Грохочущего гимна ширится стремнина,
как жмых над маслом, тишь всплывет и сгинет скоро –
и струи бьют внезапно и неудержимо
и в корни тел, и в жилы лип, и в чащу бора.

Смотрите – это буря красок непокорных,
растенья молятся, вскипает вихрь тяжелый.
Подземные ветра деревьям дуют в корни,
и липа, словно флейта, исполняет соло.

Вот – дымари земли, вот дерева в зеленом,
лиловом, золотистом и багровом дыме –
живой метелью солнце одевает кроны
и, словно птица, низко прячется за ними.

И солнце, и закат, и свет, и воздух знойный,
мечтательные липы, голубые кроны –
я прославляю труд в горячих маслобойнях,
горенье душ, веселье тел и хмель влюбленных.

БУБНОВАЯ ДАМА

Въезжает воз на третий вал ночной. Кто нас позвал в тумане?
Когда ж навстречу выйдет, словно лось, поток дневного света?
Ты – вовсе непонятен мне, да и себе я тоже странен.
Мой воз, как птица, крылья пыли поднимает вместе с ветром.

Цветок сулящая, кинь карты, погадай мне по ладони.
Я еду в счастье дня, в несчастье ночи еду, сердце, слышишь?
Нет, ты не слышишь. Так сыграем в карты! Укачай на лоне
весны бездонной. Звезды в сон насыпь – пусть ветер их колышет.

Играем втемную! Не ведаю – судьба ли смерть ли в масти,
княгиня Бубен, рассуди  меня и ветер поскорее!
Двоим нам тесно, оба мы упрямцы до греха, до страсти.
Минуту дай, минуту дай!

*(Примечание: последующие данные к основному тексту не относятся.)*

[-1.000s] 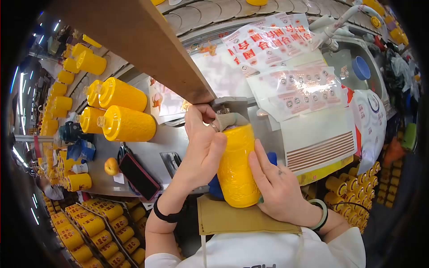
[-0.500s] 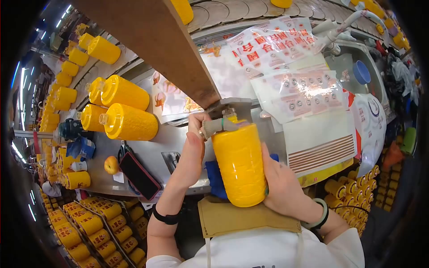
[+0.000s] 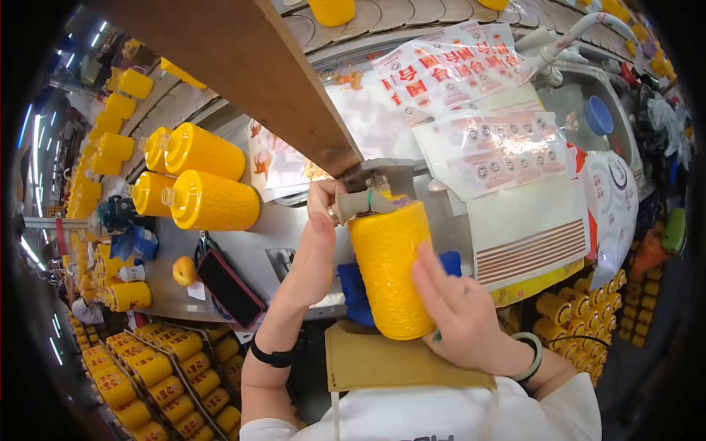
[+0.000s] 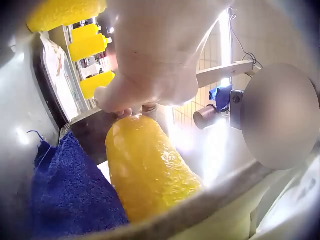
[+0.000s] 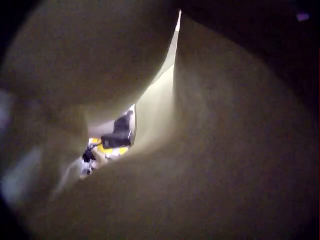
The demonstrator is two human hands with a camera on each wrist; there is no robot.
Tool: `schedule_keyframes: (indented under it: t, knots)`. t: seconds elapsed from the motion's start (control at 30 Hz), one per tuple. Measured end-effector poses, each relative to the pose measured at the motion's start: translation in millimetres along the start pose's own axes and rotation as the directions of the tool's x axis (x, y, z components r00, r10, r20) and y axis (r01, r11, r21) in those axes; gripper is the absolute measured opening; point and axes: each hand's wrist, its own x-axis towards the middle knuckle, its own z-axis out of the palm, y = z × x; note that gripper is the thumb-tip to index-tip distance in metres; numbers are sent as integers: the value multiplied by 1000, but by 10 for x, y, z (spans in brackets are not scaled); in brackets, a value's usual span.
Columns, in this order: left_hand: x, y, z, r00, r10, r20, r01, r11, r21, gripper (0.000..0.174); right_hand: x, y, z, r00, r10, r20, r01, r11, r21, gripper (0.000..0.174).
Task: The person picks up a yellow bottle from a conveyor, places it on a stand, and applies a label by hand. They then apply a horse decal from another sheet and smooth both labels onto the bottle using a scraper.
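In the head view a yellow textured bottle slants in front of the person, its base by the apron. My left hand grips a greyish, fabric-like short tube with a green band, which lies across the bottle's shoulder. What it is exactly I cannot tell. My right hand has straight fingers laid against the bottle's right side; its thumb is hidden. The left wrist view shows the left hand over the bottle's top. Mostly blurred, dark surfaces fill the right wrist view.
A blue cloth lies under the bottle at the bench edge. A brown beam slants above the bench. Several yellow bottles, a phone and an apple stand or lie left. Printed sheets and a sink are right.
The bottle's upper end has shifted right since one second ago. The left hand has drawn slightly left with the tube. The right fingers left the bottle's face, then came back onto it.
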Motion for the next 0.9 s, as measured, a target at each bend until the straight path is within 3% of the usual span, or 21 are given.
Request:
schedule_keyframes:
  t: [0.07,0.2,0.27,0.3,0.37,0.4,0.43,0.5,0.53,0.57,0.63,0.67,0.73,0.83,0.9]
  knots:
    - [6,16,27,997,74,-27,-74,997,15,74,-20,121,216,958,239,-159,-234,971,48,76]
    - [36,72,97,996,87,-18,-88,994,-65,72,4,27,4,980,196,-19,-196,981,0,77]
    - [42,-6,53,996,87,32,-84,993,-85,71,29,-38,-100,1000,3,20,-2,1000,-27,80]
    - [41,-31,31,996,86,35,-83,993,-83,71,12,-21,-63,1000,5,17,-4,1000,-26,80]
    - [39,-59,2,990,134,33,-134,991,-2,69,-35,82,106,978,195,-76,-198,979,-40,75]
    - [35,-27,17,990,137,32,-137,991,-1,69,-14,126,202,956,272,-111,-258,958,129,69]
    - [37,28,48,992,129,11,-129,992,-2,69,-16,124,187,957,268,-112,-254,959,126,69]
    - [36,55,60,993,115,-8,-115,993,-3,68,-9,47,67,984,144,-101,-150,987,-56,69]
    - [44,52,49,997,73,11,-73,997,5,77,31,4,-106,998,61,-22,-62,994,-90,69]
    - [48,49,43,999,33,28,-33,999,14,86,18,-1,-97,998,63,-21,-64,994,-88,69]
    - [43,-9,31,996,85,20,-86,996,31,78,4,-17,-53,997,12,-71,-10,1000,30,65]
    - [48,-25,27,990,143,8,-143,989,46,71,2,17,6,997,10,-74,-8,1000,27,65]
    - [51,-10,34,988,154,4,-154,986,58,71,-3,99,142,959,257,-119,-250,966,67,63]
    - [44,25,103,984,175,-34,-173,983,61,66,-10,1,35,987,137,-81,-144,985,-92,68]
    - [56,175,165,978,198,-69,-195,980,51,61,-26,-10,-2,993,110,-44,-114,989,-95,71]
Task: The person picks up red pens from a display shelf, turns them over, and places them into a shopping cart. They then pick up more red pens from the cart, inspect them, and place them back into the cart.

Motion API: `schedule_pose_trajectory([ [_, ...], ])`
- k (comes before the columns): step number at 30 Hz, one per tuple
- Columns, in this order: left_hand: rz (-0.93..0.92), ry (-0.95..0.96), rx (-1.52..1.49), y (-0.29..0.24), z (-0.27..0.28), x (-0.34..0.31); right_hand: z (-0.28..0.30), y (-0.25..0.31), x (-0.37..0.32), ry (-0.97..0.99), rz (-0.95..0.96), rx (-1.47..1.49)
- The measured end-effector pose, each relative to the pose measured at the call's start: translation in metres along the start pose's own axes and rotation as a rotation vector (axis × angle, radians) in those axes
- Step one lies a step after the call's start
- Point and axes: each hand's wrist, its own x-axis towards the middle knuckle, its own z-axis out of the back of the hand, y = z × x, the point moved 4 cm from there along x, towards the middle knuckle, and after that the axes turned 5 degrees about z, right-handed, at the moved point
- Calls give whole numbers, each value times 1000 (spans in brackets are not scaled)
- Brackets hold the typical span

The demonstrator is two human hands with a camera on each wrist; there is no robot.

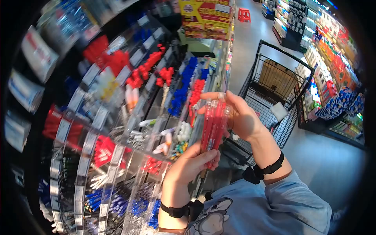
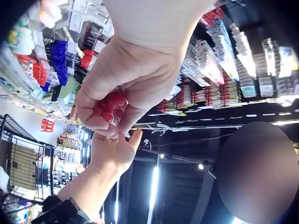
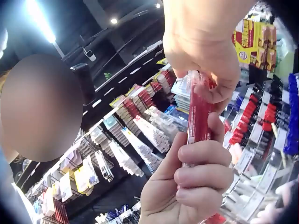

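A bundle of slim red pens (image 1: 213, 127) with clear ends stands nearly upright between both hands in the head view. My left hand (image 1: 190, 163) grips the lower part, thumb across the front. My right hand (image 1: 244, 119) has its fingers bent round the upper end. In the left wrist view, round red ends (image 2: 111, 105) show inside the curled fingers of my left hand (image 2: 135, 70). From the right wrist view, my right hand (image 3: 205, 53) pinches the top of the red bundle (image 3: 198, 116), and my left hand (image 3: 189, 182) wraps its lower part.
Tiered pen racks (image 1: 133, 156) with red, blue and white items fill the left side. A black wire shopping cart (image 1: 291, 88) holding a cardboard box stands on the aisle floor at right, beyond my right arm. More stocked shelves (image 1: 327, 51) line the far right; a red stool (image 1: 244, 15) stands farther off.
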Motion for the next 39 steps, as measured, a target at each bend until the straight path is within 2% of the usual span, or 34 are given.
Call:
schedule_pose_trajectory([
  [2,60,58,-127,5,-14,41,43,12,3,-4,-8,-15],
  [7,247,84,-147,21,-50,152,167,36,8,-81,-44,-54],
  [10,361,209,-179,35,-66,217,238,46,3,-154,-34,-20],
  [15,553,171,-213,63,-93,297,336,38,-12,-302,-94,-34],
  [17,569,180,-211,76,-98,320,365,26,-17,-354,-100,2],
  [20,696,120,-157,114,-99,360,410,-13,-31,-498,-182,48],
  [22,741,67,-123,149,-92,377,436,-51,-45,-793,-268,78],
  [23,748,63,-132,166,-89,385,445,-71,-50,-793,-280,79],
  [25,798,56,-82,196,-82,398,457,-101,-64,-928,-133,492],
  [26,808,20,-111,209,-78,404,457,-113,-74,-1055,-246,588],
  [27,818,12,-119,216,-79,409,454,-113,-73,-1058,-261,594],
  [29,821,-61,10,227,-77,423,443,-118,-69,-982,-508,573],
  [30,830,-67,4,233,-78,429,449,-131,-69,-1050,-531,493],
  [31,810,-28,156,238,-79,436,457,-147,-68,-1049,-541,496],
  [32,786,10,307,243,-80,443,468,-159,-65,-1032,-521,376],
  [33,793,5,304,252,-78,448,478,-165,-61,-1013,-498,259],
  [34,603,13,571,254,-76,458,483,-165,-54,-1099,-474,301],
  [35,401,21,831,255,-73,467,488,-168,-48,-1097,-481,303],
  [37,466,22,751,260,-63,479,502,-174,-38,-1101,-503,212],
  [39,419,25,911,263,-47,489,520,-185,-27,-1075,-496,184],
])
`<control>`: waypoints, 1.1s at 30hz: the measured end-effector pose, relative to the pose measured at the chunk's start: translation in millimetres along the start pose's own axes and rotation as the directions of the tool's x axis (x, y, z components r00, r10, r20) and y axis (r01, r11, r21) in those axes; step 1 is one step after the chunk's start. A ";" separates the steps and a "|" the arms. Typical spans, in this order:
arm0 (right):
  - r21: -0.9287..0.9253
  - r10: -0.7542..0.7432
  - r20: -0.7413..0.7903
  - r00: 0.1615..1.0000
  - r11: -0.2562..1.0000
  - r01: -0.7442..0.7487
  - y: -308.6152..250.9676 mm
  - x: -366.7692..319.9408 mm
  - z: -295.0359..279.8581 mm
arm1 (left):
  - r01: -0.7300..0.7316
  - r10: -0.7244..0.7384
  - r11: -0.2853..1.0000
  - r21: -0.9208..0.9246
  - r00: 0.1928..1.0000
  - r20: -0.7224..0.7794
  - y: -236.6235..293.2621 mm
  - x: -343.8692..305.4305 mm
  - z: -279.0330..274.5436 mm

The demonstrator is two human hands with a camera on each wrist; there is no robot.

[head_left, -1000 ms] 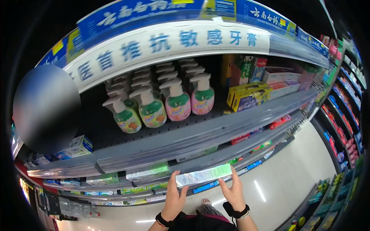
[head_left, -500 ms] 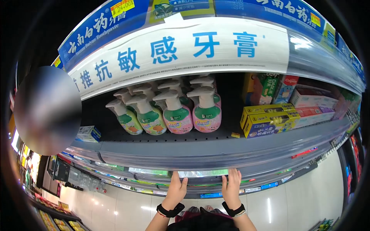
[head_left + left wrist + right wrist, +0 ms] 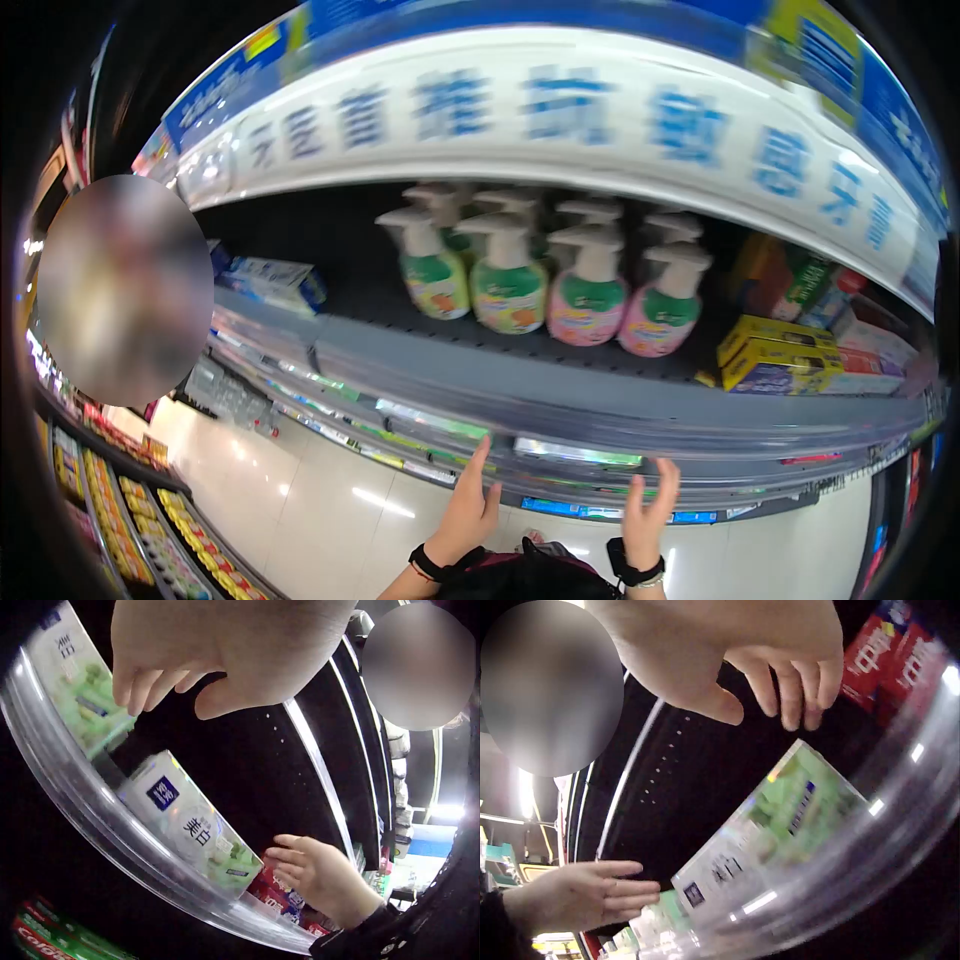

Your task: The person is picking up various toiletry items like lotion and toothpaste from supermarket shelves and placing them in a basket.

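Note:
A white and green box (image 3: pixel 578 452) (image 3: pixel 196 829) (image 3: pixel 769 817) stands on a lower shelf behind its clear front strip. My left hand (image 3: pixel 466 508) (image 3: pixel 225 645), fingers extended and slightly bent, is off the box's left end and holds nothing. Off its right end is my right hand (image 3: pixel 648 512) (image 3: pixel 742 652), fingers apart and empty. In both wrist views a dark gap shows between the near hand and the box. Another white and green box (image 3: pixel 79 682) stands to the left on the same shelf.
Pump bottles (image 3: pixel 508 285) and yellow boxes (image 3: pixel 785 358) fill parts of the shelf above. Red boxes (image 3: pixel 885 656) stand right of the white and green box. The clear strip (image 3: pixel 142 855) runs along the shelf edge. Tiled floor (image 3: pixel 330 490) lies below.
The box was held between both hands, went down onto the lower shelf, and both hands have let go of it. The head view has swung left.

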State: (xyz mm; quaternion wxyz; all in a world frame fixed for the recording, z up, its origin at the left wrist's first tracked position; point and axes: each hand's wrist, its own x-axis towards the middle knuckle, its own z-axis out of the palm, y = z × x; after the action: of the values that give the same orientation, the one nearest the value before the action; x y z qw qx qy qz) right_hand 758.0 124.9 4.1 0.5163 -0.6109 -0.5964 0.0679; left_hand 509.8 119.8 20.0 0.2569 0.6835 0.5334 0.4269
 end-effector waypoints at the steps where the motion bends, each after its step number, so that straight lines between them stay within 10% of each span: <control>1: 0.180 0.059 0.043 0.997 0.981 -0.066 -20.3 6.9 -10.6 | 0.021 -0.021 1.000 -0.001 1.000 -0.019 -1.3 -7.5 -12.0; 4: 0.499 0.151 0.182 0.972 0.838 -0.223 -71.5 -8.7 -29.0 | 0.004 0.000 0.999 0.045 0.997 -0.082 -8.4 -43.3 -52.4; 6: 0.727 -0.262 0.228 0.938 0.687 0.015 -122.2 -5.4 -35.7 | 0.061 -0.056 0.998 0.031 0.989 -0.133 -13.6 -67.8 -80.6; 9: 0.963 -0.810 0.207 0.549 0.267 0.031 -204.0 15.3 -25.6 | 0.099 -0.076 0.993 0.066 0.954 -0.289 -32.8 -119.2 -117.8; 11: 0.996 -0.980 0.031 0.194 0.015 -0.083 -262.4 15.6 0.8 | 0.190 -0.152 0.980 0.067 0.915 -0.373 -36.7 -154.0 -145.2; 12: 0.987 -0.982 -0.103 0.159 -0.121 -0.108 -288.8 0.8 18.4 | 0.213 -0.171 0.975 0.067 0.904 -0.391 -40.8 -174.7 -158.4; 14: 0.951 -0.962 -0.244 0.124 -0.263 -0.165 -330.1 -37.4 38.3 | 0.257 -0.199 0.965 0.057 0.853 -0.482 -49.3 -219.8 -184.3; 17: 0.791 -0.953 -0.038 0.302 -0.213 -0.574 -376.9 -99.2 58.9 | 0.363 -0.290 0.932 0.013 0.764 -0.576 -60.7 -284.4 -216.6; 20: 0.571 -0.885 -0.184 0.429 -0.451 -0.686 -413.1 -159.7 84.6 | 0.449 -0.342 0.893 -0.002 0.678 -0.651 -68.8 -349.4 -245.0; 23: 0.372 -0.903 -0.023 0.429 -0.406 -0.835 -446.3 -205.7 96.0 | 0.527 -0.394 0.848 -0.056 0.557 -0.731 -67.4 -407.4 -266.5; 25: 0.233 -0.986 -0.126 0.106 -0.134 -0.963 -471.0 -217.9 115.0 | 0.578 -0.447 0.807 -0.123 0.460 -0.767 -66.4 -445.3 -276.4; 26: 0.207 -0.983 -0.162 0.085 -0.118 -0.971 -475.1 -226.0 124.7 | 0.597 -0.464 0.788 -0.152 0.412 -0.784 -68.3 -462.5 -280.6; 29: 0.614 -0.871 0.009 -0.491 0.392 -0.685 -452.2 -240.2 161.1 | 0.653 -0.489 0.726 -0.215 0.270 -0.829 -74.0 -502.4 -289.9; 33: 0.442 -0.885 0.440 -0.151 0.360 -0.822 -461.8 -293.2 216.8 | 0.628 -0.479 0.696 -0.348 0.044 -0.877 -86.5 -544.5 -301.7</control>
State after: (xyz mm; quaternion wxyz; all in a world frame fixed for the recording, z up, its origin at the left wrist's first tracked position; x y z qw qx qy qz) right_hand 220.5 -103.0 77.4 0.0649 0.1719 -0.5772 0.7957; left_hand 170.8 -402.3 -66.4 -0.0018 0.0583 0.8220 0.5665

При звездах пыльцы не согреешь.

За третьей золотой звездой мой дом, там ждет невеста встречи.
Заходит ночь, сплетенная из снов, как сполохи дрожащих, –
гвоздями звезд к земле прибитая, где до зари щебечет
последний соловей, купая крылья в солнце восходящем.

В руках зари пурпурных карта скорби задрожит, тускнея.
Тобой упиться до беспамятья на миг позволь хотя бы, –
а карту скорби, карту злую, брось в колодец, ворожея,
верхами воз мой проведи, минуя лживые ухабы.

Долина третьих петухов. Щеглы поют в рассветном дыме.
Роса цветы седые щедрым слоем позолоты кроет.
Ладоней лепестки в слова сплелись – и в них любимой имя,
бубновой дамы, ветра, молодости, дома за звездою.

БАЛЛАДА О ГОЛУБОЙ СМЕРТИ

Ущелья черных улиц. Призрачные стены.
Ступени мокрые. Перил корявых сучья.
Печаль немых ворот. Пустой провал вселенной.
И запах плесени, тяжелый и тягучий.

Записки – смятый и засаленный обрывок:
«Никто не виноват» – и коротко, и просто.
Средь мошкары луна идет неторопливо,
ступая мягко, словно кот, по крышам острым.

Из медных жил потоки синевы струятся –
о, голубая кровь! В оцепененье сгорбясь,
притих громоздкий шкаф, боясь галлюцинаций –
ты слышишь, как за ним звучат кларнеты скорби?

Горит голубизна, как вдохновенный разум.
В безумии два сердца под корой сознанья
Колеблются.
И роза голубого газа
вонзается в истрепанный ковер молчанья.

Над лодкою любовной скуки, над кроватью,
свисает куцый хвост вертлявой лунной мыши.
Два тела в корчах тесно сплетены объятьем,
последним наслаждением и болью дышат.

Склонившийся над ними синий ангел газа
их голубым огнем венчает, словно миртом –
и души догорают в пламени экстаза,
и догорят, как две последних капли спирта.